An illustrated orange cat eats out of a glass bowl with his butt in the air. An arrow points to the base of his tail. Text reads: 2. Speaking of eating, you need to put one finger, applying medium pressure, at the spot where his spine meets the base of his tail. Keep it there the entire time. He won’t eat otherwise.
The orange cat sits with his paws covering his eyes with his food dish in front of him. Text reads: 3. It’s also really important you don’t look at him while he eats. At all, even if you think his back is turned. He’s very food shy and I try to respect that.
An orange cat wearing a top hat and a bow tie sits on a light purple background. Text reads: 4. Jasper often finds his name too formal because he is a man of the people, so if you want him to come to you, you may have to call for Mr.
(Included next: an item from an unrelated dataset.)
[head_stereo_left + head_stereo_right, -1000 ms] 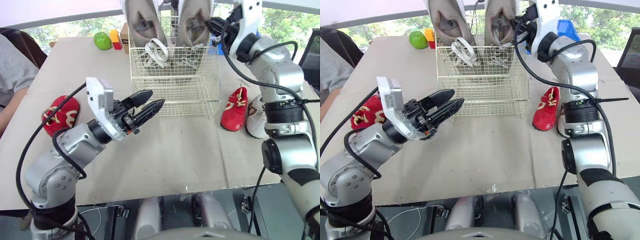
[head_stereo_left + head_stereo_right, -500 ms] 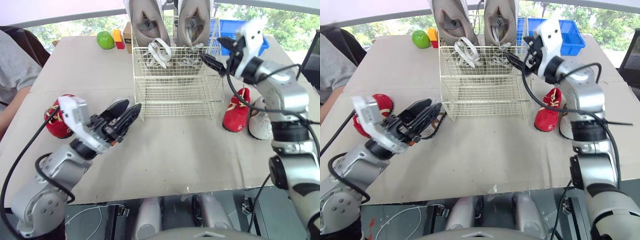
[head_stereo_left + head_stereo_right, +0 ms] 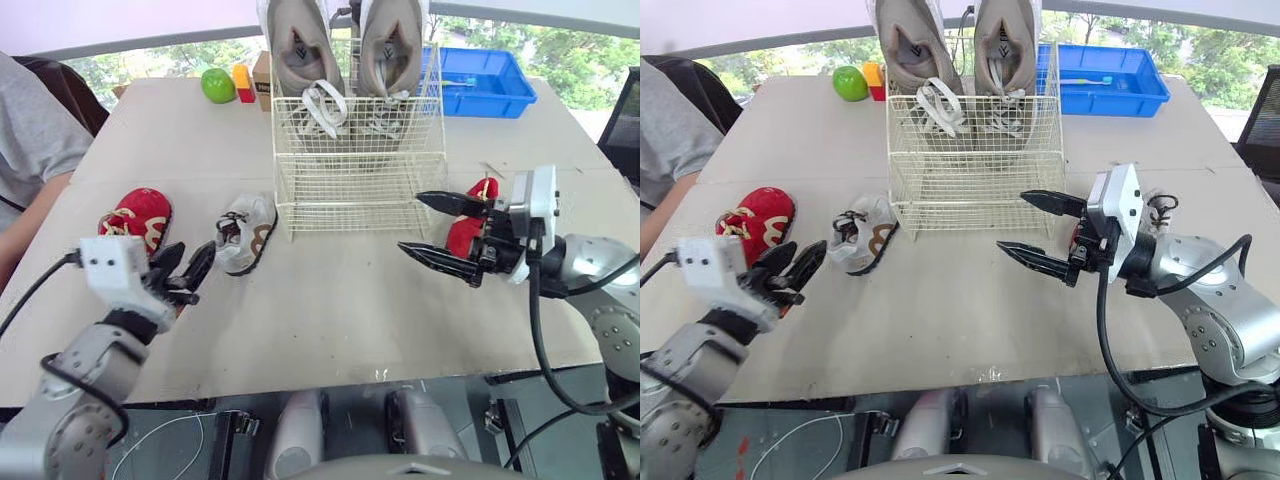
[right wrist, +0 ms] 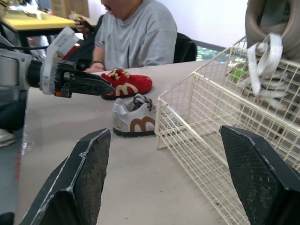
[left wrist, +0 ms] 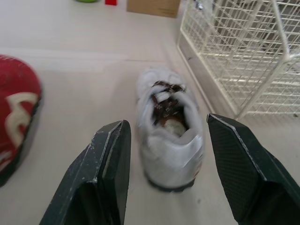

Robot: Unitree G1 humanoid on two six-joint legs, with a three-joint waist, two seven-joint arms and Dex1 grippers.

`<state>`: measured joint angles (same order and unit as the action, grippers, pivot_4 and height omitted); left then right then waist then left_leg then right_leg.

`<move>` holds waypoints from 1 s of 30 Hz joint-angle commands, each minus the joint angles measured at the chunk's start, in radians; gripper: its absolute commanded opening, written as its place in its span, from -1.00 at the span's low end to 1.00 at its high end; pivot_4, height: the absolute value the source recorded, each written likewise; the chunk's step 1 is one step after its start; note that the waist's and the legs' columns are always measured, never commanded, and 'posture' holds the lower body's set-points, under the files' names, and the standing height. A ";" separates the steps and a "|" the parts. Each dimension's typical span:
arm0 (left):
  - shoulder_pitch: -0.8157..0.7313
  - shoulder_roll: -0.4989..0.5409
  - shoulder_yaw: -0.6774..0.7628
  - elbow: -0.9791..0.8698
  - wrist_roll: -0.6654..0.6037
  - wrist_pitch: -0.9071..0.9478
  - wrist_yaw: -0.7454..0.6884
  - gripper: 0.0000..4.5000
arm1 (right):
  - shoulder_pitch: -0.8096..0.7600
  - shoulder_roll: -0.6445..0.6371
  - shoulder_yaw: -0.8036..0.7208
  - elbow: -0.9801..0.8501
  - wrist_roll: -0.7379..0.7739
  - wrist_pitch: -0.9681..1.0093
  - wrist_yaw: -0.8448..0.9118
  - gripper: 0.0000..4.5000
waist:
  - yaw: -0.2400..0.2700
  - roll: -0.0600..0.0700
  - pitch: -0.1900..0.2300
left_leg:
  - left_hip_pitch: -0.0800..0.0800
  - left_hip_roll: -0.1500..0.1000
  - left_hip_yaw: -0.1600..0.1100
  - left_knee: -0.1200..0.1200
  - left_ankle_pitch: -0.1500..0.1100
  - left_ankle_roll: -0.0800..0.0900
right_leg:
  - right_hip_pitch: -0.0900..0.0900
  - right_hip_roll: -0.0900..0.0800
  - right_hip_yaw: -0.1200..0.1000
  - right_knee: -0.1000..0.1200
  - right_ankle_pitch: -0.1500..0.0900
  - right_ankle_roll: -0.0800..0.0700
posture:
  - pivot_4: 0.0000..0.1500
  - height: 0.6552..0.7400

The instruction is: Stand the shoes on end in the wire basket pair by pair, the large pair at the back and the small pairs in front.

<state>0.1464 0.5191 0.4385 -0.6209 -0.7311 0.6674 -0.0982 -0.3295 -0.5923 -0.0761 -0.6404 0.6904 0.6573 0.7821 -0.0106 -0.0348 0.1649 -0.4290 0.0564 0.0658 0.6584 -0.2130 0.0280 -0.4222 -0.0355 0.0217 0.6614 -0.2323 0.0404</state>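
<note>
1. Pincer first: the left pincer sits low at the near left of the table, fingers spread wide and holding nothing. Its wrist view shows the small white shoe lying right ahead of the gap, heel toward the fingers and toe pointing away.
2. Grip, as I judge it: go forward until the fingers straddle the heel half, then close across the sides just below the opening. The walls look firmest there, and the brown laces stay out of the pinch.
3. Neighbour on the left: a red shoe lies near the white one but apart from it. Keep the outer finger from nudging it on the way in.
4. Basket: it stands just right of the white shoe, whose toe lies close to the near left corner. Lift straight up before swinging right, or the sole may catch the wire.
5. Placing: the large grey pair stands on end at the far side, and the near part looks empty. Turn the shoe on end and lower it into that near part, well to one side, so that its partner can stand beside it.
6. Right pincer: it is wide open and empty, off the near right corner of the basket, with a second red shoe just behind it. It should keep off the basket mouth while the left arm goes in.
</note>
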 commanded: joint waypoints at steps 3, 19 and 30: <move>-0.032 -0.041 -0.100 0.066 0.121 -0.038 0.009 0.27 | 0.001 -0.001 0.027 -0.045 -0.012 -0.026 -0.036 0.57 | -0.002 0.000 0.000 | -0.001 0.000 0.000 0.000 0.000 0.000 | 0.000 0.000 0.001 0.000 0.000 0.000 | 1.00 1.00; -0.192 -0.154 0.083 -0.017 0.095 -0.286 0.012 -0.94 | -0.140 0.016 0.089 0.010 -0.038 -0.032 -0.056 0.59 | 0.000 -0.002 0.000 | -0.002 0.000 -0.002 -0.003 0.000 0.000 | -0.002 0.000 0.000 -0.001 0.000 0.000 | 1.00 1.00; -0.334 0.240 -0.049 -0.041 0.179 -0.485 -0.495 -0.94 | -0.683 -0.053 0.058 0.273 0.192 0.145 0.105 0.59 | 0.000 -0.001 0.001 | -0.002 0.000 0.001 -0.005 0.000 0.000 | -0.001 -0.001 0.000 -0.004 0.000 0.000 | 1.00 1.00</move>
<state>-0.1632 0.7352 0.3947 -0.6797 -0.5945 0.2601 -0.5330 -0.9808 -0.6299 -0.0149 -0.3933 0.8821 0.7951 0.8629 -0.0108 -0.0359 0.1658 -0.4308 0.0564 0.0672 0.6530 -0.2131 0.0281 -0.4237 -0.0364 0.0218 0.6578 -0.2320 0.0400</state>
Floofface J. McSillybones.
An orange cat sits in profile on top of the outline of a person sleeping in a bed with a pillow over their head. Text reads: 5. At exactly 5:27am, Jasper will come fetch you for his morning feeding. Give him precisely 17 kibbles, no more, no less, or you will ruin his day.
An angry orange cat sticks his head and paw out a mail slot in a brown door. Text reads: 6. Jasper is in an ongoing blood feud with our mailman Mike. When Mike comes, it is imperative that Jasper be kept away from the mail slot at all costs because he can get a surprising amount of his body through that slot when motivated, and when it comes to Mike, he aims to kill. Unfortunately, there isn’t a standard mail time, so you have to remain vigilant. We can’t have another lawsuit.
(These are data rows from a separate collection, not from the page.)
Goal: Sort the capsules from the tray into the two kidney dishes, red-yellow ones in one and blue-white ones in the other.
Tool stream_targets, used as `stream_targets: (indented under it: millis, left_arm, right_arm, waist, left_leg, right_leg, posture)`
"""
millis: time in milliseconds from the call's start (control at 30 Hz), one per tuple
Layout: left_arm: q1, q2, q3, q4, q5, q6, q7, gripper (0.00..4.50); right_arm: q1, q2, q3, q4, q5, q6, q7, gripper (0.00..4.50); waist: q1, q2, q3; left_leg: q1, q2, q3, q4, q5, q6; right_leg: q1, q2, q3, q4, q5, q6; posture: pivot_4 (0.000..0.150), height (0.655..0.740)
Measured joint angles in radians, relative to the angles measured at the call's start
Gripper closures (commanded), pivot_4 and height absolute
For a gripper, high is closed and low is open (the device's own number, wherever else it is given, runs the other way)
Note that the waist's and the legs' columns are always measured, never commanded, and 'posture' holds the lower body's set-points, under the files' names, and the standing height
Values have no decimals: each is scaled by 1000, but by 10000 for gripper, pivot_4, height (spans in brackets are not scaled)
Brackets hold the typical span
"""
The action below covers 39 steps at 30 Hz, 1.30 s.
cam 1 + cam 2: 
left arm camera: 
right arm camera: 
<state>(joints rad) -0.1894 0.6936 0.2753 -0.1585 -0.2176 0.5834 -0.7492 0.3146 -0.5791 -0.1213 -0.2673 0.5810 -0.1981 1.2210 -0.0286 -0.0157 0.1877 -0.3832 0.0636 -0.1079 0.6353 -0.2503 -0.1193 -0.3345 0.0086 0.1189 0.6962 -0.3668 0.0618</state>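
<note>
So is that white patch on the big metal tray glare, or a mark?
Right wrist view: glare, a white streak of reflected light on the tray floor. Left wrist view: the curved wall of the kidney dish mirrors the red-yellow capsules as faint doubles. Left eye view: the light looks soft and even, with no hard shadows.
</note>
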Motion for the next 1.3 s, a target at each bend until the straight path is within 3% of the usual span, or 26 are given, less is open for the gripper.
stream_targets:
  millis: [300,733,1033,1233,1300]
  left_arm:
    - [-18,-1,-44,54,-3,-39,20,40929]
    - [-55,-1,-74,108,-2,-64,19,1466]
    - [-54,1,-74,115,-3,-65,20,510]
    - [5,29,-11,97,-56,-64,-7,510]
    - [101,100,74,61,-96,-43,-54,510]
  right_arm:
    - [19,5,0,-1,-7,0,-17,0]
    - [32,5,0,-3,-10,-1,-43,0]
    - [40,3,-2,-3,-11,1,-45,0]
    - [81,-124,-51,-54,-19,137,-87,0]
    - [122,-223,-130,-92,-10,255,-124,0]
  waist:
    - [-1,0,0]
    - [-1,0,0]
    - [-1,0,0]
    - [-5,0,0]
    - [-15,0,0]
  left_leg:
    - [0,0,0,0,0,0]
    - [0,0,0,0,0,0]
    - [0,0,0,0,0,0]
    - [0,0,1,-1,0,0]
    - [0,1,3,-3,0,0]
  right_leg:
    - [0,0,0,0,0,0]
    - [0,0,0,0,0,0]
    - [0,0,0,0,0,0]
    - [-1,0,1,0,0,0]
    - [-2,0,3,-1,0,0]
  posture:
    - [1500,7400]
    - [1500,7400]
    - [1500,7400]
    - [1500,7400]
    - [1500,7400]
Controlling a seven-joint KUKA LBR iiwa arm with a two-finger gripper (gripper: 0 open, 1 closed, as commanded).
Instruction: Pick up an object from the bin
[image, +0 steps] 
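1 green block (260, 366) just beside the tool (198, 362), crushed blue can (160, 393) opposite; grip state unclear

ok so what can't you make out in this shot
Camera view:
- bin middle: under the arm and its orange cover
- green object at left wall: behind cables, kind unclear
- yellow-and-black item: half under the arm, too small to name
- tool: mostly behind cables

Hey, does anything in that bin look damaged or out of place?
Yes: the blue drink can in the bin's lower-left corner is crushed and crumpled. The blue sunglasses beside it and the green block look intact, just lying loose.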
An orange cat squats in a litter box. Text reads: 7. Jasper will only poop with an audience. I know this is confusing since he’s a shy eater, but that’s just my funny boy! If you see him go toward the litter box, please follow and offer gentle words of encouragement like, “You go, J-Man!” or “Nice squat formation!” He appreciates a little golf clap as he covers.
The back of an orange cat’s head with arrows in a counterclockwise circle. Text reads: 8. Jasper loves to be petted! He likes counterclockwise (never clockwise!) rubs between his ears. Don’t touch him anywhere else or he may be driven to act out, which is so unlike him otherwise.
An orange cat sits in the foreground with a small pineapple in his mouth. In the background, a woman struggles to shove a large refrigerator. Text reads: 9. Jasper has one toy pineapple he loves more than life itself. He frequently gets it stuck under the fridge and will sit there and yowl until you free it. You simply have to shove the fridge a couple feet over so he can get it. Good thing you’re strong lol
An orange cat lies, sleeping peacefully. Text reads: That’s really about it. You’re going to have so much fun with my little angel. Call if you need anything, but remember I won’t have service most of the time. Thanks a million! Jane

Kelli Huggins is a writer, artist, and historian (sometimes all three at the same time). She can be found talking about 19th century dogs and other weird old stuff on Instagram and Twitter @KelliHuggins and at kellihuggins.com.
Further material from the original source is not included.